Without the pictures, set down everything in the listing exactly.

#####

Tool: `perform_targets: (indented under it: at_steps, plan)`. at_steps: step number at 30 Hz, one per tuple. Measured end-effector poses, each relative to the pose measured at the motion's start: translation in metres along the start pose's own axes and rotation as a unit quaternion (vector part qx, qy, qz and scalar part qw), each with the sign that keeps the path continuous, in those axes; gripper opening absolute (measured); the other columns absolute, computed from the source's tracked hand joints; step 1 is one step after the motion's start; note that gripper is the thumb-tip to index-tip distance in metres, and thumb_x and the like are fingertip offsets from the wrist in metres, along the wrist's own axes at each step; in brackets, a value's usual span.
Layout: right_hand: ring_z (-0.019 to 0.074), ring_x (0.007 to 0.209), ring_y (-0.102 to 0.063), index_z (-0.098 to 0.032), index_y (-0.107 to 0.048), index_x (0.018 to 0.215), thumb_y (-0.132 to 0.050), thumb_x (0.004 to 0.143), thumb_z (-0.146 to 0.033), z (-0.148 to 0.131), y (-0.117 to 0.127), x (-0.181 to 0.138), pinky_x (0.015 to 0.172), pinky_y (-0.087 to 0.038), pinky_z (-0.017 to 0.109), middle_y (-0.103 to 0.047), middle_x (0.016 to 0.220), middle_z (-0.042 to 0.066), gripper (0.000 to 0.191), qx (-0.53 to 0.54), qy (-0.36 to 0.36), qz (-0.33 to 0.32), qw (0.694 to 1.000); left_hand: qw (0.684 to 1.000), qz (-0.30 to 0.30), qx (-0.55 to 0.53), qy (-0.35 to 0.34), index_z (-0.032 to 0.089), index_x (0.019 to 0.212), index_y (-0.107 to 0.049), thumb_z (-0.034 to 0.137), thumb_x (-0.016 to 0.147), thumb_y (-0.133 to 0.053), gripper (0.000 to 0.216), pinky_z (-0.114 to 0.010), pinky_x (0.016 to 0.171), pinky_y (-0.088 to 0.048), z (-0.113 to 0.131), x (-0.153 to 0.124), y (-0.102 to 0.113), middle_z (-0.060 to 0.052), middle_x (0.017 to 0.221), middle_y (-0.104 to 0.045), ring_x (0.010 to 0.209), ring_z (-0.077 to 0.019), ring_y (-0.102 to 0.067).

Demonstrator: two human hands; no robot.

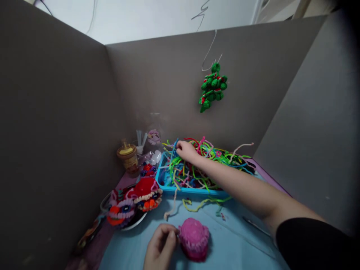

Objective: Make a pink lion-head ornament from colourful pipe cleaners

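My left hand (161, 245) is closed in a pinch at the left edge of a round pink fuzzy piece (193, 234). This piece looks made of pipe cleaners, has a frilled lower edge, and is at the front of the blue table. My right hand (187, 150) reaches over a blue tray (194, 192) heaped with tangled pipe cleaners (206, 168). Its fingers are closed around a blue pipe cleaner (175, 145) near the tray's back left corner. The fingertips are small and partly hidden there.
On the left, fuzzy monster-faced pieces (147, 191) sit in a metal bowl (137, 224). Behind them stand a lidded drink cup (128, 155) and clear plastic bags. Grey panels (160, 75) enclose three sides. A green ornament (213, 88) hangs from a wire. Scissors-like metal (255, 226) lies right.
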State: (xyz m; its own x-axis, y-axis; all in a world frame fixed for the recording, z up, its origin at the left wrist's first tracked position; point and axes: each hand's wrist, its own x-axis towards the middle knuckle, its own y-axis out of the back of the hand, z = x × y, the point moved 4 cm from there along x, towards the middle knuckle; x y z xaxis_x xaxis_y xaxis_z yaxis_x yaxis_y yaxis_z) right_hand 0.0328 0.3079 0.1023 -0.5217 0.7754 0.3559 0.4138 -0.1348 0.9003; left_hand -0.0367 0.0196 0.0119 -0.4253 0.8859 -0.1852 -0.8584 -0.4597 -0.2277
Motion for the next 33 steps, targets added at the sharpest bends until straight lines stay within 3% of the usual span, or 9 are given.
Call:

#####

> **Response for this exercise**:
Tool: `perform_targets: (indented under it: at_steps, plan)`. at_steps: step number at 30 Hz, one per tuple. Measured end-effector poses, each relative to the pose measured at the motion's start: translation in metres along the start pose's own axes and rotation as a unit quaternion (vector part qx, qy, qz and scalar part qw), each with the sign that keeps the path continuous, in those axes; gripper opening absolute (measured); the other columns absolute, computed from the source's tracked hand joints; step 1 is one step after the motion's start; note that gripper is the thumb-tip to index-tip distance in metres, and thumb_x and the like are fingertip offsets from the wrist in metres, along the wrist's own axes at each step; in brackets, a value's usual span.
Layout: right_hand: ring_z (-0.019 to 0.074), ring_x (0.007 to 0.209), ring_y (-0.102 to 0.063), index_z (-0.098 to 0.032), index_y (-0.107 to 0.048), index_x (0.018 to 0.215), thumb_y (-0.132 to 0.050), thumb_x (0.004 to 0.143), thumb_z (-0.146 to 0.033), z (-0.148 to 0.131), y (-0.117 to 0.127), x (-0.181 to 0.138), pinky_x (0.015 to 0.172), pinky_y (-0.087 to 0.038), pinky_z (-0.017 to 0.109), middle_y (-0.103 to 0.047), middle_x (0.016 to 0.220), middle_z (-0.042 to 0.066), gripper (0.000 to 0.191), qx (-0.53 to 0.54), qy (-0.36 to 0.36), qz (-0.33 to 0.32), qw (0.694 to 1.000); left_hand: qw (0.684 to 1.000), qz (-0.30 to 0.30), qx (-0.55 to 0.53), qy (-0.35 to 0.34), index_z (-0.032 to 0.089), index_x (0.019 to 0.212), index_y (-0.107 to 0.049), thumb_z (-0.034 to 0.137), thumb_x (-0.016 to 0.147), thumb_y (-0.133 to 0.053), gripper (0.000 to 0.216), pinky_z (-0.114 to 0.010), pinky_x (0.016 to 0.171), pinky_y (-0.088 to 0.048), z (-0.113 to 0.131), x (-0.153 to 0.124), y (-0.102 to 0.113), middle_z (-0.060 to 0.052), middle_x (0.017 to 0.221), middle_y (-0.104 to 0.045), ring_x (0.010 to 0.209), ring_z (-0.077 to 0.019), ring_y (-0.102 to 0.067).

Demonstrator: two human hands; no robot.


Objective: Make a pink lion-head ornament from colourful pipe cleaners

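My left hand (161, 245) is closed in a pinch at the left edge of a round pink fuzzy piece (193, 234). This piece looks made of pipe cleaners, has a frilled lower edge, and is at the front of the blue table. My right hand (187, 150) reaches over a blue tray (194, 192) heaped with tangled pipe cleaners (206, 168). Its fingers are closed around a blue pipe cleaner (175, 145) near the tray's back left corner. The fingertips are small and partly hidden there.
On the left, fuzzy monster-faced pieces (147, 191) sit in a metal bowl (137, 224). Behind them stand a lidded drink cup (128, 155) and clear plastic bags. Grey panels (160, 75) enclose three sides. A green ornament (213, 88) hangs from a wire. Scissors-like metal (255, 226) lies right.
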State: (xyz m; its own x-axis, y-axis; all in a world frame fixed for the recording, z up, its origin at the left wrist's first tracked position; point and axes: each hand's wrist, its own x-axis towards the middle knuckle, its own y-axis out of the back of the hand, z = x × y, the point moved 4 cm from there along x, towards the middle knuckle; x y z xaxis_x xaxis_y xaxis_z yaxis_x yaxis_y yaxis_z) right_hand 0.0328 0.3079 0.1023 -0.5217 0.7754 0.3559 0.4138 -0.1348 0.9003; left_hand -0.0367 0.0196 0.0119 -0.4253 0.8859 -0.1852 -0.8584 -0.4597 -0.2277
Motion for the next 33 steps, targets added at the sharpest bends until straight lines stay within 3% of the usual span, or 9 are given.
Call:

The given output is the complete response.